As corporate control over our lives increases, the position of the average worker worsens. Corporations have shown that they have no investment in the long-term economic health of communities and that they view labor protections simply as obstacles to be overcome. While a privileged few may rise high in corporate ranks and reap great financial rewards, the vast majority of corporate employees will remain on the bottom rungs. This is vastly different from an economic model based on small businesses, where more people are able to be their own bosses.
The Role of Infrastructure
The word “infrastructure” describes the physical basis of an economy — the transportation, electrical and communications networks required for the extraction and movement of resources. Specific examples of infrastructure include highways, railways, ports, dams, mines, oil and gas pipelines, power plants, power lines and telecommunications cables. Until this groundwork is laid, industrial production is simply impossible.
Likewise, certain infrastructure is essential to the functioning of a globalized economy.

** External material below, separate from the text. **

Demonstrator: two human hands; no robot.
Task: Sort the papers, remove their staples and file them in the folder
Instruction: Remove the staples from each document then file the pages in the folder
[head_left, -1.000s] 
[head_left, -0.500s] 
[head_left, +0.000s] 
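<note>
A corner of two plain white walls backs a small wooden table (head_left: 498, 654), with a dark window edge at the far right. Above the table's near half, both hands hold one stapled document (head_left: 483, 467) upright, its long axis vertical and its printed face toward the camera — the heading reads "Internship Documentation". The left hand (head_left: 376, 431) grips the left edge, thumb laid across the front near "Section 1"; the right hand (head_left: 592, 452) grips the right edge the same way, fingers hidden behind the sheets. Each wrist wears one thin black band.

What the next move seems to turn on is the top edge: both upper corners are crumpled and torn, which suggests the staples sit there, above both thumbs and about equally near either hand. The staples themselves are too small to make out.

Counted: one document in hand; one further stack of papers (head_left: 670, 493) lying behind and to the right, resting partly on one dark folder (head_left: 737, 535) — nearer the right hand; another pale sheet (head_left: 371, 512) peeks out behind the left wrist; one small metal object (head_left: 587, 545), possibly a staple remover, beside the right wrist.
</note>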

A system dependent on imports is likewise dependent upon transportation infrastructure to move products, telecommunications infrastructure to coordinate this trade, and electric infrastructure to keep the whole thing moving.

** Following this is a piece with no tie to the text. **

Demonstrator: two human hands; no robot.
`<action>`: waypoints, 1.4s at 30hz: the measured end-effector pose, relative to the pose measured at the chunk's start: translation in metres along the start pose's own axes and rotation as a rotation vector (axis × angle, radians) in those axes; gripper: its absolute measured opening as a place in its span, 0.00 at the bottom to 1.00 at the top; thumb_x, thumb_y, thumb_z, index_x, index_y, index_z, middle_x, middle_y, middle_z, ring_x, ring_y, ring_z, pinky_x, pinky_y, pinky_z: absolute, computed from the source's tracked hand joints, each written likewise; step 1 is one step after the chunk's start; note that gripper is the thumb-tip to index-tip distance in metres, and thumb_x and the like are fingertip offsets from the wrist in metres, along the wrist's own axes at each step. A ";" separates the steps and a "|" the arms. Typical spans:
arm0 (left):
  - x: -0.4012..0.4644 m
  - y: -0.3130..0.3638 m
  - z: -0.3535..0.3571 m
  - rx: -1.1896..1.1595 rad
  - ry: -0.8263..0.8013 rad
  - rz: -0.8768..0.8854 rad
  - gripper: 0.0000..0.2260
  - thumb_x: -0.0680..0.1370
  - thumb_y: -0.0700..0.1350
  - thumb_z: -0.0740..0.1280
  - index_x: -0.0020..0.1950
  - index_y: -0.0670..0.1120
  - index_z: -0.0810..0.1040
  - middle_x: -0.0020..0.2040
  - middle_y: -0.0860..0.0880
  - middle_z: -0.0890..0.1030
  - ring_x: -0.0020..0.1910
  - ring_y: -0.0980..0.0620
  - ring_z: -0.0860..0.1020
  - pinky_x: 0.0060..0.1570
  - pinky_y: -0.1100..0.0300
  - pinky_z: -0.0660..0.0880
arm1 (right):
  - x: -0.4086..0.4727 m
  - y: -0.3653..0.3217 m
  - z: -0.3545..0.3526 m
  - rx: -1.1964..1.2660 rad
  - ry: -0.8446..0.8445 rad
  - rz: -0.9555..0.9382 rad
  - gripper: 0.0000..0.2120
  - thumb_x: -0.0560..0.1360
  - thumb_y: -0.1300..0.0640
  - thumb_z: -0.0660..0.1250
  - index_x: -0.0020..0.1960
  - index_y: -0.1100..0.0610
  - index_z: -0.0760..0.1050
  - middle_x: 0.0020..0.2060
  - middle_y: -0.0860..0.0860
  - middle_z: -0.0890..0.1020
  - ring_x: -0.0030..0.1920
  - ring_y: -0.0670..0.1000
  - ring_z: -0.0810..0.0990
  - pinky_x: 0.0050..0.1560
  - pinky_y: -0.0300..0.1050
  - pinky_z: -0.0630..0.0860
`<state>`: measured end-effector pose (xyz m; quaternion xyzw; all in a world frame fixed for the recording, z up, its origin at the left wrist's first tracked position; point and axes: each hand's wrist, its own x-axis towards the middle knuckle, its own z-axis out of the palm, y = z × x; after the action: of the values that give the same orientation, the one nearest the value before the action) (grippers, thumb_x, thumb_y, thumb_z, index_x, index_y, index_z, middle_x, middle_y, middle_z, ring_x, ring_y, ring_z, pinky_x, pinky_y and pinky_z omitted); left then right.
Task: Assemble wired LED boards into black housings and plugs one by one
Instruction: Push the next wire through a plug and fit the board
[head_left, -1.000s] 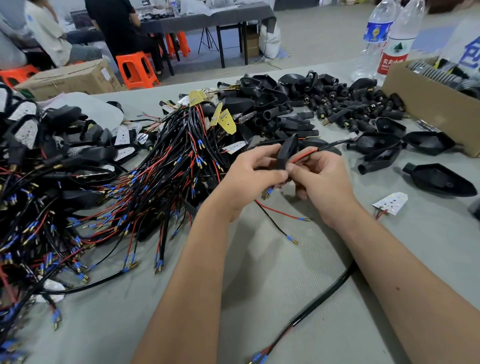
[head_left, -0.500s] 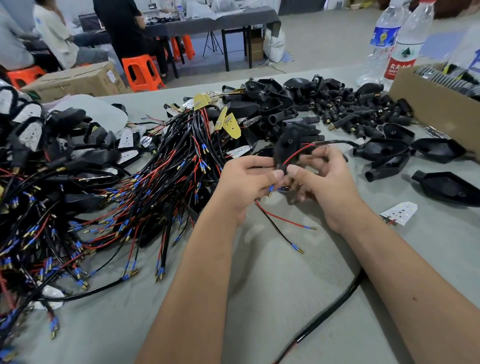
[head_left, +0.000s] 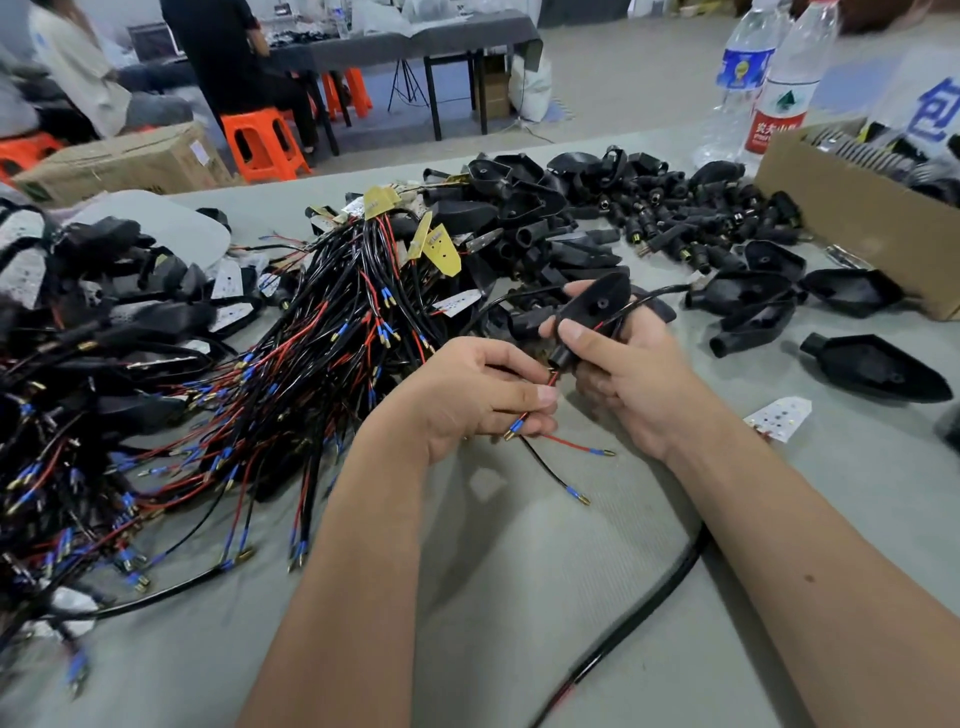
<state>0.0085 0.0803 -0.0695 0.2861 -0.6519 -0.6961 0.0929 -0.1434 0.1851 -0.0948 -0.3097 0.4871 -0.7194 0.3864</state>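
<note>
My right hand (head_left: 628, 379) grips a black teardrop housing (head_left: 589, 309) above the table, its narrow neck pointing down and left. Red and black wires (head_left: 551, 378) come out of that neck. My left hand (head_left: 475, 400) pinches those wires just below the neck, and a blue-sleeved gold terminal (head_left: 514, 428) pokes out under its fingers. A loose red and black wire pair (head_left: 566, 462) lies on the table under the hands. A white LED board (head_left: 778, 418) lies to the right of my right wrist.
A big tangle of wired boards (head_left: 208, 395) fills the left. Empty black housings (head_left: 878, 366) and a heap of plugs (head_left: 675, 218) lie at the right and back. A cardboard box (head_left: 857, 218) and two bottles (head_left: 779, 88) stand at far right. A thick black cable (head_left: 649, 613) crosses the front.
The housing has turned and tipped so its neck points down-left. My left hand has slid down from the housing and now pinches the wires emerging from the neck.
</note>
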 end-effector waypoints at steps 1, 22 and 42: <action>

But existing infrastructure is simply insufficient for the massive trade volume anticipated from new free trade agreements, increased resource extraction and ever-increasing consumption. That’s why expanding “international trade infrastructure” is one of the top priorities for business and political leaders throughout the Americas.
Prevent this expansion, and we put a squeeze on the whole exploitation-based global economic system.
Long-term Labor Solutions
Governments and industry often claim that infrastructure projects provide benefits to local communities in the form of jobs. But inevitably, such benefits are provided only to small numbers of people for a short period of time — once a road or dam is built, the jobs dry up. This small, short-term benefit hardly compensates for the wide-scale destruction that such projects cause to those communities, whether it’s the dislocation caused by a highway, the destruction of water supplies from a dam or the degradation of people’s health caused by a mine or power plant.

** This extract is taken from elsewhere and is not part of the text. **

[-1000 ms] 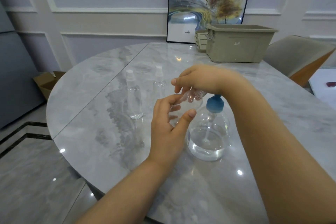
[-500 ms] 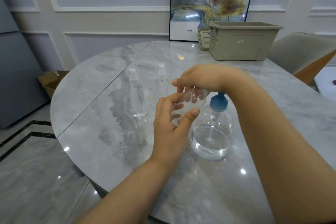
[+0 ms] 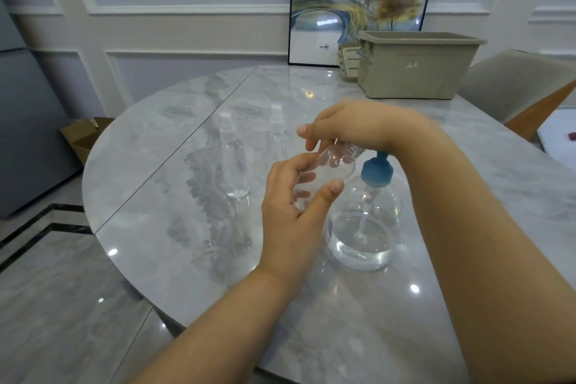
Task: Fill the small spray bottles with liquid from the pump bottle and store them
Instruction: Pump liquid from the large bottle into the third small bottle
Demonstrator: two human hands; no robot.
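Twisting continues: left hand still grips small clear plastic spray bottle, right hand pinching its cap; little changed, filling not begun.

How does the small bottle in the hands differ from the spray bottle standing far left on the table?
The held bottle is tilted, gripped by the left hand, with the right hand at its neck; the left bottle stands upright, untouched. The left bottle has its white spray top on; the held bottle's top is hidden by fingers. Both are small and clear.

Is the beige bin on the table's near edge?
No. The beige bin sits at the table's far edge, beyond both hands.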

A better way to guarantee the economic health of communities over the long-term is to shift toward a local economic model. In such a model, networks of related communities produce for themselves the food and other goods that they consume. In this way, they are more directly in control of their lives, deciding what products they wish to consume, what local environmental costs they are willing to bear, and what conditions they wish to work under. This would provide true job security: the security that comes from producing only that which is needed, from being in control of that production, and from keeping that production on a small, local scale.
In this system, it is no longer possible for the costs associated with a product’s manufacture to be forced upon another community. There would be no destructive mining of ore for consumption far away, or chemical plants dumping toxins in a community that would rather have clean drinking water. Since there isn’t much place in such a model for multinational corporations that are based around shipping products over vast distances, local economies would also lessen corporate control over our lives.
This vision may seem like a long shot. Indeed, sensing a threat to their continued dominance over our lives, corporations and governments will try to stand in our way. But it’s a vision worth fighting for.
Which brings us back to the primary reason for targeting infrastructure: because it’s a weakness of the system that stands between us and the realization of our dreams.